4. Employee shall not, at any time during his employment by any of the
RHI Companies or thereafter, directly or indirectly, disclose, furnish or make
accessible to any person, firm, entity, business or organization, or make use
of, any confidential information obtained while he was in the employ of any of
the RHI Companies, including, without limitation, information with respect to
the name, address, contact persons or requirements of any customer, client,
applicant or employee of any of the RHI Companies (whether having to do with
temporary or permanent employment) and information with respect to the
procedures, advertising, finances, organization, personnel, plans, objectives or
strategies of the RHI Companies. Employee acknowledges that such information is
safeguarded by the RHI Companies as trade secrets. Upon termination of his
employment, Employee shall deliver to RHI all copies of all records, manuals,
training kits, and other property belonging to any of the RHI Companies or used
in connection with their business which may be in Employee's possession. The
provisions of this Section 4 shall survive termination of either Employee's
employment or this Agreement for any reason.
5. (a) In consideration of Employee's position with the RHI Companies
and in view of the valuable consideration furnished to the Employee by RHI
entering into this agreement, for a period of twelve (12) months after the
Termination Date (regardless of the reason for termination or whether such
termination was by RHI or by the Employee), Employee agrees that he shall not,
directly or indirectly, own, manage, operate, control, be employed by,
participate in, or be connected in any manner with the ownership, management,
operation or control of, any Competitor in any part of the area encompassed
within a radius of fifty (50) miles from any Applicable Office.

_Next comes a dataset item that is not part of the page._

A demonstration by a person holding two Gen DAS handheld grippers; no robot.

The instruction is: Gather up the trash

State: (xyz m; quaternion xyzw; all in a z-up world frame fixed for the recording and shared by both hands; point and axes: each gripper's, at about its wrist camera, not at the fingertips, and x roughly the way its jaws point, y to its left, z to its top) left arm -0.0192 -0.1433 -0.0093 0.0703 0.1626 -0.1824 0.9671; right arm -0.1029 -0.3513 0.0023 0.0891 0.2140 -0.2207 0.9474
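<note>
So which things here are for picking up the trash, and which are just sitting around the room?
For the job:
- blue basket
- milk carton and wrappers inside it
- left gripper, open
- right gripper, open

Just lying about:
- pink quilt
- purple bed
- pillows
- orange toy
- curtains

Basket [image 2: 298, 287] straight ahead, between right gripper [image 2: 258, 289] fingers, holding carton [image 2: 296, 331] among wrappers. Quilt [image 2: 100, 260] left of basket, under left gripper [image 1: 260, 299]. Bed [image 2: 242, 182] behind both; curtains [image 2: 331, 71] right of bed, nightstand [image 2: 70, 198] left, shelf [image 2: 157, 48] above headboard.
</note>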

(b) In consideration of Employee's position with the RHI Companies and
in view of the valuable consideration furnished to the Employee by RHI entering
into this agreement, for a period of twelve (12) months after the Termination
Date (regardless of the reason for termination or whether such termination was
by RHI or by the Employee), Employee agrees that he shall not, directly or
indirectly, on behalf of any Competitor, Solicit or perform services for any
Customer. Such restriction on Soliciting or performing services for Customers
shall apply regardless of whether or not any such Customer was previously a
customer of Employee or whether or not such Customer was previously, or is at
the time of Solicitation or the performance of services, a customer of any
Competitor.
(c) In consideration of Employee's position with the RHI Companies and
in view of the valuable consideration furnished to the Employee by RHI entering
into this agreement, for a period of twelve (12) months after the Termination
Date (regardless of the reason for termination or whether such termination was
by RHI or by the Employee), Employee agrees that he shall not directly or
indirectly, Solicit any Other Employee to either leave the employ of the RHI
Companies or to become connected in any way with any Competitor.
(d) The provisions of this Section 5 shall survive termination of
either Employee's employment or this Agreement for any reason.
6. After termination of Employee's employment with the RHI Companies,
Employee shall not indicate on any stationery, business card or advertising,
solicitation or other business materials that he is or was formerly an employee
of any of the RHI Companies, or any division thereof, except in the bona fide
submission of resumes and the filling out of applications in the course of
seeking employment. The provisions of this Section 6 shall survive termination
of either Employee's employment or this Agreement for any reason.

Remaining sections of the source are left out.